Assignment> Up to and including the line with "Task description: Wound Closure", copy the records below exactly from their first line.

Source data
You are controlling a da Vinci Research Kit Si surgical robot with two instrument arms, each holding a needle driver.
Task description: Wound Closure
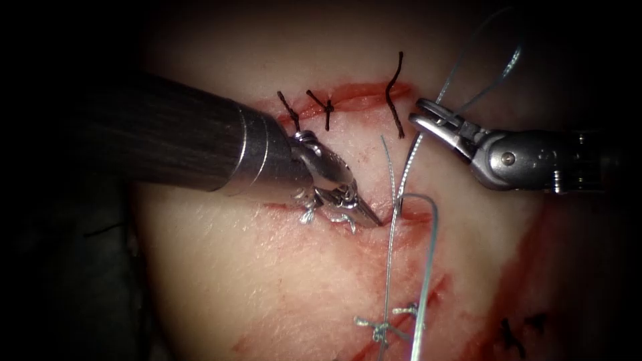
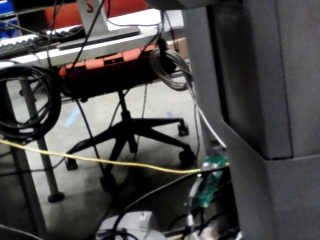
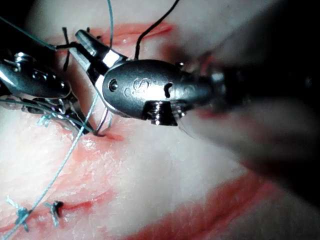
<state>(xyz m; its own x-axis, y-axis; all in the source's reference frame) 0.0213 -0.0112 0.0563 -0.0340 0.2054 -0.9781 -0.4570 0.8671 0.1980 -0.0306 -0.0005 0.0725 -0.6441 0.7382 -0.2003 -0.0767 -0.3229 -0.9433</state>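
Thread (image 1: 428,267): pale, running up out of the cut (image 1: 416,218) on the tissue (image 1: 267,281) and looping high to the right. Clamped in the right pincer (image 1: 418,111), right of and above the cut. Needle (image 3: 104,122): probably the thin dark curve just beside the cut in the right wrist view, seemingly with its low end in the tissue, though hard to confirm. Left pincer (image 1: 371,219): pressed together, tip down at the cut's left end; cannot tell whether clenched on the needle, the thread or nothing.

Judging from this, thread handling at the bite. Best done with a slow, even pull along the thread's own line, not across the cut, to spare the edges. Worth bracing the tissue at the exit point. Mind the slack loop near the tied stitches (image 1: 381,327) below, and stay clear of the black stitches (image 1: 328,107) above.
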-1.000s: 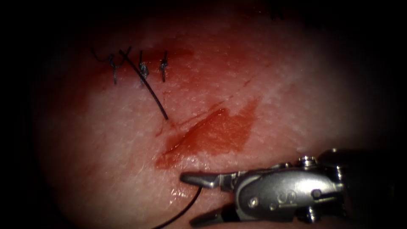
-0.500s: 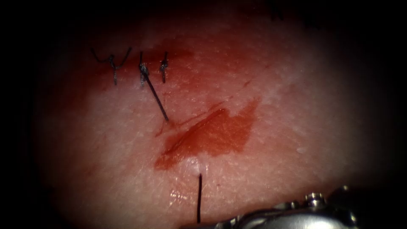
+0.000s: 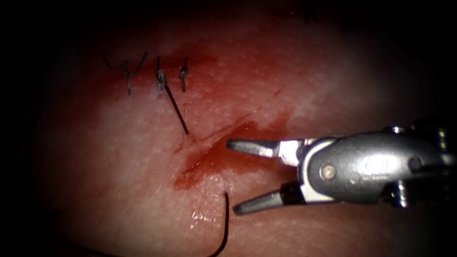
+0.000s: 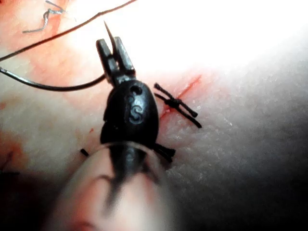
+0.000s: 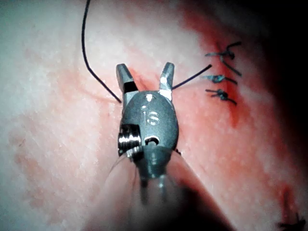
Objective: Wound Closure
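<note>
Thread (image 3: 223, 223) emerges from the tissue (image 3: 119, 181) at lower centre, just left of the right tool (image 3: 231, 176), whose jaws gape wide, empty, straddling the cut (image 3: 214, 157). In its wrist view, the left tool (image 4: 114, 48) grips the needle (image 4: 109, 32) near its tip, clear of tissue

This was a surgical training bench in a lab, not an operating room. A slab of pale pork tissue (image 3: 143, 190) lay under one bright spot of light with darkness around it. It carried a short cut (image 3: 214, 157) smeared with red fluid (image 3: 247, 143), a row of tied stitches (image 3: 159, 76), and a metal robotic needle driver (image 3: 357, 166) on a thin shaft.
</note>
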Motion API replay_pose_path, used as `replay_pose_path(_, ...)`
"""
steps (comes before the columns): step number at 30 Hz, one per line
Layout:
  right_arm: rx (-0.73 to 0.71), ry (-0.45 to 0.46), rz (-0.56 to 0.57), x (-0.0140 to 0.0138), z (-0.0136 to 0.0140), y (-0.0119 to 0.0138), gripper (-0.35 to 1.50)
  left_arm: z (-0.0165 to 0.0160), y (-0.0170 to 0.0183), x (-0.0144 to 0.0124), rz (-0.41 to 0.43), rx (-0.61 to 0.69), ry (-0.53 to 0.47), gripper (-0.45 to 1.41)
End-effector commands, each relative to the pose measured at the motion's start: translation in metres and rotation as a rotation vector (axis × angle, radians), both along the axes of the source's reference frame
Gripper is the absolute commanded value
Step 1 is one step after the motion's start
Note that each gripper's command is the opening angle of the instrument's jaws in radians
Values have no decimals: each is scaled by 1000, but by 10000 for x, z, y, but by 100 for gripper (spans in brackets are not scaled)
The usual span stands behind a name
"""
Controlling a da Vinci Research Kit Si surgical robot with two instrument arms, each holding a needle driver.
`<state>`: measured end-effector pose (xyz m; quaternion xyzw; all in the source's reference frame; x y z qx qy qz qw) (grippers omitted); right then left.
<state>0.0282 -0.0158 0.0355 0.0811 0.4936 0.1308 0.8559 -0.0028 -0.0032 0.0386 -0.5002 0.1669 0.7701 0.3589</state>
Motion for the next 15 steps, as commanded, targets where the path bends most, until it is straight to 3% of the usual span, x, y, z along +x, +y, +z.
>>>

Solution>
You are controlling a da Vinci Research Kit Si surgical robot with two instrument arms, each holding a needle driver.
Task description: Wound Closure

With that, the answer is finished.